Lines from the first one down to the one containing "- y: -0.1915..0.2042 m" in the data below are the only ones needed; please return them exactly, both ends included.

*** Recorded information ***

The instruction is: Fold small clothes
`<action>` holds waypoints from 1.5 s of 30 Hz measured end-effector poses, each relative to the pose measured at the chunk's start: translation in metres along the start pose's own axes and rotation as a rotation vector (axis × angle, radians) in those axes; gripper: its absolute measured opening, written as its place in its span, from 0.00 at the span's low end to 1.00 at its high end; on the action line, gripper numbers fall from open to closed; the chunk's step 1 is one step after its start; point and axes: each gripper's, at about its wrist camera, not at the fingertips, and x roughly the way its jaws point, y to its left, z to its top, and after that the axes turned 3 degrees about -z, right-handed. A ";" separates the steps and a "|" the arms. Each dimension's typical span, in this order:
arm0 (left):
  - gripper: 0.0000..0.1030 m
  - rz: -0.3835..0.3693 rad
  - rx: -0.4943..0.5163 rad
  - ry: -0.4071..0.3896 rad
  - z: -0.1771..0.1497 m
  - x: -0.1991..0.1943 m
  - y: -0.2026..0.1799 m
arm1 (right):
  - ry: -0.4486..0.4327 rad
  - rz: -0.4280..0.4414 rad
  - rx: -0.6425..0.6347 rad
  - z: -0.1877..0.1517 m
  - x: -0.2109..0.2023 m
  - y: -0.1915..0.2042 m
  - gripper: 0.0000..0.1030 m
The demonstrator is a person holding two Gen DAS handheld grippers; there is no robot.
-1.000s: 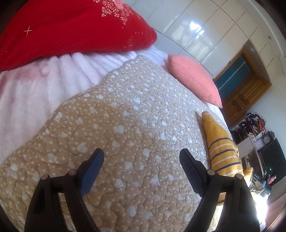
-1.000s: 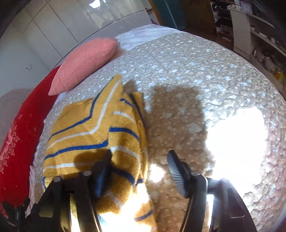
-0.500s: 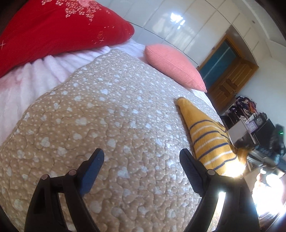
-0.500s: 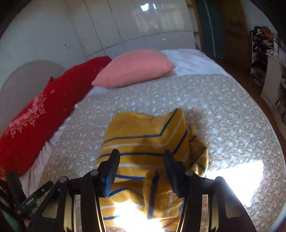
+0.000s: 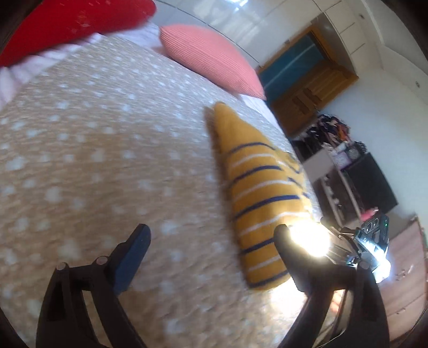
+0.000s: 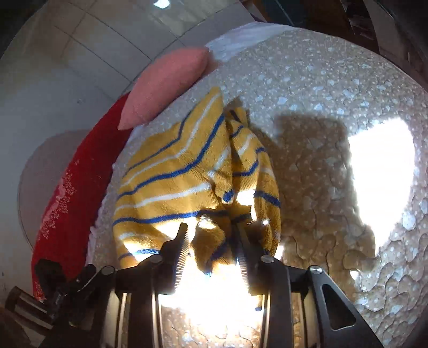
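A yellow knit garment (image 6: 182, 171) with blue and white stripes lies crumpled on the beige dotted quilt (image 6: 334, 80). My right gripper (image 6: 211, 230) sits at its near edge with a raised fold of the knit between its jaws. The jaws are opening, and a bright gap shows beside the left pad. In the left wrist view the garment (image 5: 256, 192) lies to the right. My left gripper (image 5: 211, 233) hovers over bare quilt (image 5: 93, 160), its jaws opening wide with nothing between them. Its right finger (image 5: 283, 241) is close to the garment's near edge.
A pink cushion (image 5: 211, 56) and a red pillow (image 5: 75, 24) lie at the head of the bed. Beyond the bed's right side stand a wooden door (image 5: 307, 88) and cluttered shelves (image 5: 345, 171). Harsh sunlight washes out the bed's near edge (image 6: 214, 294).
The left gripper swung right across the quilt toward the garment and its jaws widened. The right gripper swung out and came back, its jaws now narrower around a fold of the garment.
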 end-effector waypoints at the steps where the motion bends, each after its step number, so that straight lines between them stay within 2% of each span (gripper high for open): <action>1: 0.97 -0.032 -0.008 0.025 0.004 0.012 -0.004 | -0.047 0.002 -0.009 0.003 -0.008 0.001 0.66; 2: 0.97 -0.055 -0.016 0.065 0.008 0.030 -0.007 | -0.088 -0.017 -0.019 0.008 -0.015 0.001 0.78; 3: 0.97 -0.066 -0.023 0.099 0.012 0.047 -0.009 | -0.120 -0.054 -0.027 0.013 -0.016 0.001 0.82; 5: 0.99 -0.064 -0.026 0.136 0.014 0.075 -0.012 | -0.112 -0.108 -0.027 0.028 -0.003 -0.003 0.85; 7: 1.00 -0.035 0.019 0.099 0.013 0.083 -0.022 | -0.041 -0.084 -0.011 0.044 0.022 -0.010 0.85; 9: 0.99 -0.065 0.097 0.131 0.007 0.089 -0.035 | 0.066 -0.034 0.031 0.053 0.058 -0.015 0.85; 10: 0.82 -0.097 0.122 0.152 0.005 0.090 -0.041 | 0.101 0.005 0.051 0.055 0.073 -0.017 0.84; 11: 0.56 -0.117 0.142 0.176 0.003 0.091 -0.048 | 0.104 0.033 0.052 0.057 0.080 -0.015 0.72; 12: 0.52 -0.081 0.171 0.168 0.003 0.088 -0.055 | 0.119 0.076 0.050 0.060 0.085 -0.009 0.59; 13: 0.49 -0.048 0.201 0.136 0.004 0.082 -0.062 | 0.141 0.129 0.074 0.061 0.089 -0.003 0.50; 15: 0.43 -0.039 0.224 0.077 0.009 0.063 -0.071 | 0.119 0.147 0.060 0.064 0.084 0.016 0.43; 17: 0.43 -0.037 0.228 0.014 0.016 0.040 -0.075 | 0.075 0.173 -0.009 0.066 0.071 0.042 0.42; 19: 0.43 -0.049 0.230 -0.044 0.020 0.016 -0.075 | 0.029 0.238 -0.046 0.067 0.055 0.061 0.41; 20: 0.44 -0.047 0.232 -0.050 0.022 0.008 -0.073 | 0.005 0.261 -0.061 0.066 0.048 0.066 0.41; 22: 0.48 0.008 0.251 -0.024 0.019 0.003 -0.067 | -0.010 0.281 -0.069 0.058 0.045 0.069 0.42; 23: 0.49 0.046 0.256 -0.002 0.017 0.008 -0.063 | 0.006 0.261 -0.069 0.053 0.050 0.066 0.43; 24: 0.49 0.090 0.256 0.021 0.015 0.009 -0.057 | 0.031 0.203 -0.076 0.046 0.058 0.061 0.44; 26: 0.49 0.175 0.245 0.042 0.010 0.009 -0.043 | 0.087 0.037 -0.097 0.030 0.073 0.048 0.47; 27: 0.49 0.186 0.235 0.034 0.010 0.005 -0.038 | 0.101 0.023 -0.083 0.024 0.074 0.041 0.50; 28: 0.51 0.180 0.225 0.016 0.012 -0.001 -0.035 | 0.090 0.041 -0.051 0.021 0.069 0.036 0.50; 29: 0.59 0.176 0.217 -0.005 0.014 -0.007 -0.031 | 0.068 0.035 -0.031 0.020 0.059 0.035 0.51; 31: 0.69 0.194 0.193 -0.072 0.018 -0.021 -0.025 | 0.002 -0.008 -0.076 0.021 0.034 0.049 0.51; 34: 0.70 0.214 0.172 -0.113 0.024 -0.027 -0.020 | -0.091 -0.079 -0.233 0.020 0.002 0.091 0.51; 37: 0.70 0.209 0.167 -0.073 0.021 -0.017 -0.020 | -0.159 -0.160 -0.417 0.011 -0.009 0.136 0.48; 40: 0.70 0.168 0.224 -0.011 0.007 0.002 -0.034 | -0.205 -0.285 -0.529 -0.004 -0.007 0.158 0.46; 42: 0.73 0.130 0.300 0.024 -0.008 0.007 -0.051 | -0.175 -0.259 -0.540 -0.016 -0.005 0.156 0.46; 43: 0.76 0.126 0.341 0.041 -0.016 0.011 -0.057 | -0.154 -0.239 -0.529 -0.022 -0.004 0.153 0.47; 45: 0.76 0.147 0.433 0.089 -0.034 0.024 -0.070 | -0.100 -0.220 -0.511 -0.034 0.003 0.143 0.52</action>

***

Task output:
The instruction is: Fold small clothes
`<action>` holds waypoints from 1.5 s of 30 Hz measured end-effector poses, each relative to the pose measured at the chunk's start: translation in metres along the start pose's own axes and rotation as a rotation vector (axis × angle, radians) in those axes; gripper: its absolute measured opening, written as its place in its span, from 0.00 at the span's low end to 1.00 at its high end; on the action line, gripper numbers fall from open to closed; the chunk's step 1 is one step after its start; point and axes: each gripper's, at about its wrist camera, not at the fingertips, and x roughly the way its jaws point, y to its left, z to its top, and after that the axes turned 3 degrees about -z, right-handed. A ";" separates the steps and a "|" the arms. Each dimension's typical span, in this order:
arm0 (left):
  - gripper: 0.0000..0.1030 m
  - rz: -0.3835..0.3693 rad
  - rx: -0.4943..0.5163 rad
  - ry: -0.4071..0.3896 rad
  - z: -0.1771..0.1497 m
  - x: -0.1991..0.1943 m
  - y: -0.2026..0.1799 m
arm1 (right):
  - ry: -0.4486..0.4327 rad
  - rz: -0.4280..0.4414 rad
  - rx: -0.6425..0.6347 rad
  - z: -0.1877..0.1517 m
  - x: -0.2109..0.2023 m
  - y: -0.1915..0.2042 m

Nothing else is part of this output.